E’ perché siete figli, Dio ha mandato lo Spirito del Figlio suo nei nostri cuori, che grida: «Abbà, Padre». (Galati 4:6)
Il termine “Padre” fa appello all’intima comunione tra Dio e i redenti. Non si tratta di un legame freddo e opportunistico, ma di una relazione nella quale i sentimenti e l’affetto entrano in campo sin dall’inizio. Il credente sa di parlare a Chi lo ha generato, ricordando così l’amore manifestato verso i figli, la protezione e la cura che il Padre perfetto può avere per i Suoi.
C’è fiducia da parte del figlio nel chiedere, perché non è un estraneo ad ascoltare, né qualcuno con interessi egoistici ma Uno che ama senza riserve, che ha dato tutto come prova di tale amore.
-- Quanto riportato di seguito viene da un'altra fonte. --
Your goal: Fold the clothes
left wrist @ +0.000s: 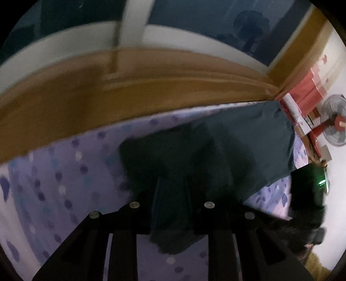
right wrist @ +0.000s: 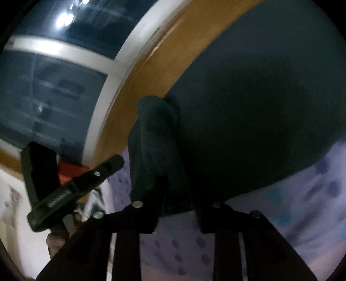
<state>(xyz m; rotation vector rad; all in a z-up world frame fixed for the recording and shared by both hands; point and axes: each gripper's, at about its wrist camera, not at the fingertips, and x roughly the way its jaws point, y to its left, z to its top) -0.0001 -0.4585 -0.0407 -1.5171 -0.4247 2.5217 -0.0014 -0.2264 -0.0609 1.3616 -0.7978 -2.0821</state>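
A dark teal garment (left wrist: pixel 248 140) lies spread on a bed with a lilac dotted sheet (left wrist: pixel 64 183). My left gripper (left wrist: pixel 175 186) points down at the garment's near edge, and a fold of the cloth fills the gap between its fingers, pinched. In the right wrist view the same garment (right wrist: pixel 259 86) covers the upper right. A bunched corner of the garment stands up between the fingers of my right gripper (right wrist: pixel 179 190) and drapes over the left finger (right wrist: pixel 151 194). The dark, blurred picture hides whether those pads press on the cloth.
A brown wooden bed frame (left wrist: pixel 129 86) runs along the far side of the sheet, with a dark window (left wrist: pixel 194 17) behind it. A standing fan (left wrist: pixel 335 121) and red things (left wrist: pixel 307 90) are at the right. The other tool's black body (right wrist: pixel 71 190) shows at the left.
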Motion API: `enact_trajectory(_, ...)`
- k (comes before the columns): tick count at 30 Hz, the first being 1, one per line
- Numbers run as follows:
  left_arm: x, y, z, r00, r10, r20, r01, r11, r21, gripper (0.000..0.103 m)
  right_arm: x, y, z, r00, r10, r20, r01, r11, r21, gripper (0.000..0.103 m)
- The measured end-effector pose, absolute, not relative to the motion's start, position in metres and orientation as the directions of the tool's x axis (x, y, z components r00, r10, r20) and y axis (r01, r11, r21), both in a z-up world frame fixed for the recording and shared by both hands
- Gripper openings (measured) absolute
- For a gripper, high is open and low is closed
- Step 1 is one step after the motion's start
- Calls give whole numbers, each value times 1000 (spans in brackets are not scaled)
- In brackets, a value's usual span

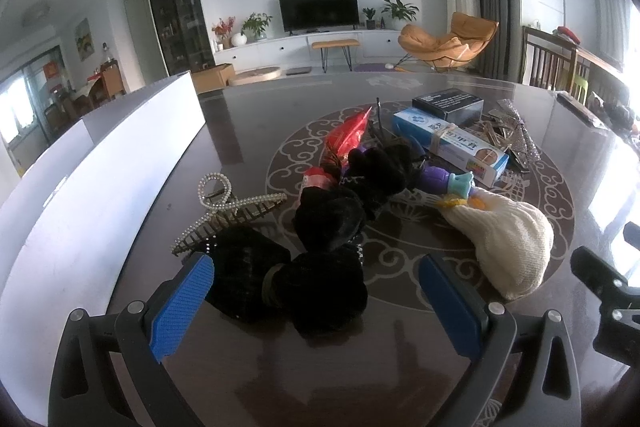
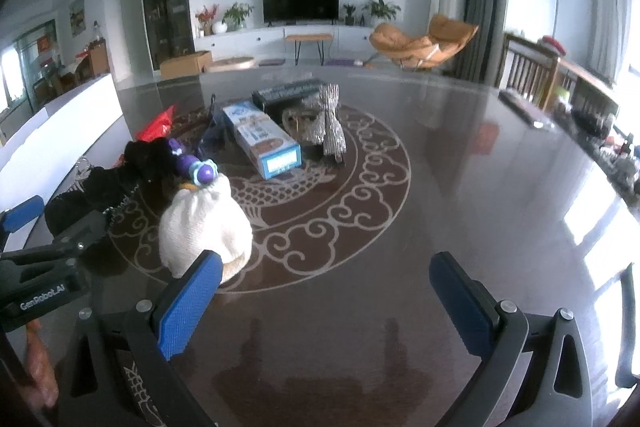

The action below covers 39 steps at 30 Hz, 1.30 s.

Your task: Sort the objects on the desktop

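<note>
A pile of objects lies on the dark patterned table [image 1: 360, 367]. My left gripper [image 1: 316, 303] is open, its blue pads either side of a black velvet hair bow [image 1: 288, 275] right in front of it. Behind lie a pearl hair claw [image 1: 232, 211], a second black velvet piece [image 1: 376, 167], a red packet [image 1: 348, 135], a purple toy [image 1: 444, 181], a cream knitted pouch [image 1: 508, 243], a blue-white box [image 1: 448, 143], a black box [image 1: 448, 105] and silver glitter clips [image 1: 516, 135]. My right gripper [image 2: 326, 291] is open and empty over bare table, the cream pouch [image 2: 204, 231] by its left pad.
A long white box [image 1: 100, 195] stands along the table's left side. The right gripper's body [image 1: 604, 291] shows at the right edge of the left wrist view. Wooden chairs [image 2: 528, 71] stand at the table's far right. The blue-white box [image 2: 260, 139] lies mid-table.
</note>
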State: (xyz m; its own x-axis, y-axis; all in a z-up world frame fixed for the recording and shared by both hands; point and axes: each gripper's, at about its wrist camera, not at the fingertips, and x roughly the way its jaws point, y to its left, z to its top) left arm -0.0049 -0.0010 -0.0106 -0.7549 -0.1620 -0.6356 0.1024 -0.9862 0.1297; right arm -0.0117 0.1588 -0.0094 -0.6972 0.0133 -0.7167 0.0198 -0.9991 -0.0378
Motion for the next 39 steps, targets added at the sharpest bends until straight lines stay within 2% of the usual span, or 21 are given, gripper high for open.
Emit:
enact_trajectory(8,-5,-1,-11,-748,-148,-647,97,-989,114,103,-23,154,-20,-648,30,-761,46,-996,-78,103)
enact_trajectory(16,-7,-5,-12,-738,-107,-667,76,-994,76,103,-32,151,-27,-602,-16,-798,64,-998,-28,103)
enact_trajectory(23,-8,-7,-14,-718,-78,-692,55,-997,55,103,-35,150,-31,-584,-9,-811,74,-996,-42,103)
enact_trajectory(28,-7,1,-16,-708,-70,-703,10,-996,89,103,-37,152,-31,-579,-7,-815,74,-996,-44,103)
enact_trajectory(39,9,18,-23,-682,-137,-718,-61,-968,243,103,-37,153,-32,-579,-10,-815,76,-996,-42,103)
Queste sono credenziali sufficienti per meritare fiducia.
Non è soltanto Dio in quanto Sovrano dell’Universo, ma il Padre amorevole, saggio ed attento alle vicende umane. Fin dall’antichità Dio s’è rivelato quale Padre amoroso: “Tu, SIGNORE, sei nostro padre,
il tuo nome, in ogni tempo, è Redentore nostro” (Isaia 63:16).
La dichiarazione di far parte della famiglia di Dio è resa non con presunzione ma per iniziativa dello Spirito di Cristo. Il senso di parentela del Nuovo Testamento, che rende legittima l’invocazione “Padre” da parte dei redenti, non è figurato ma reale e concreto: Egli è divenuto pienamente nostro Padre, avendoci adottati “legalmente” mediante il sacrificio di Cristo Gesù.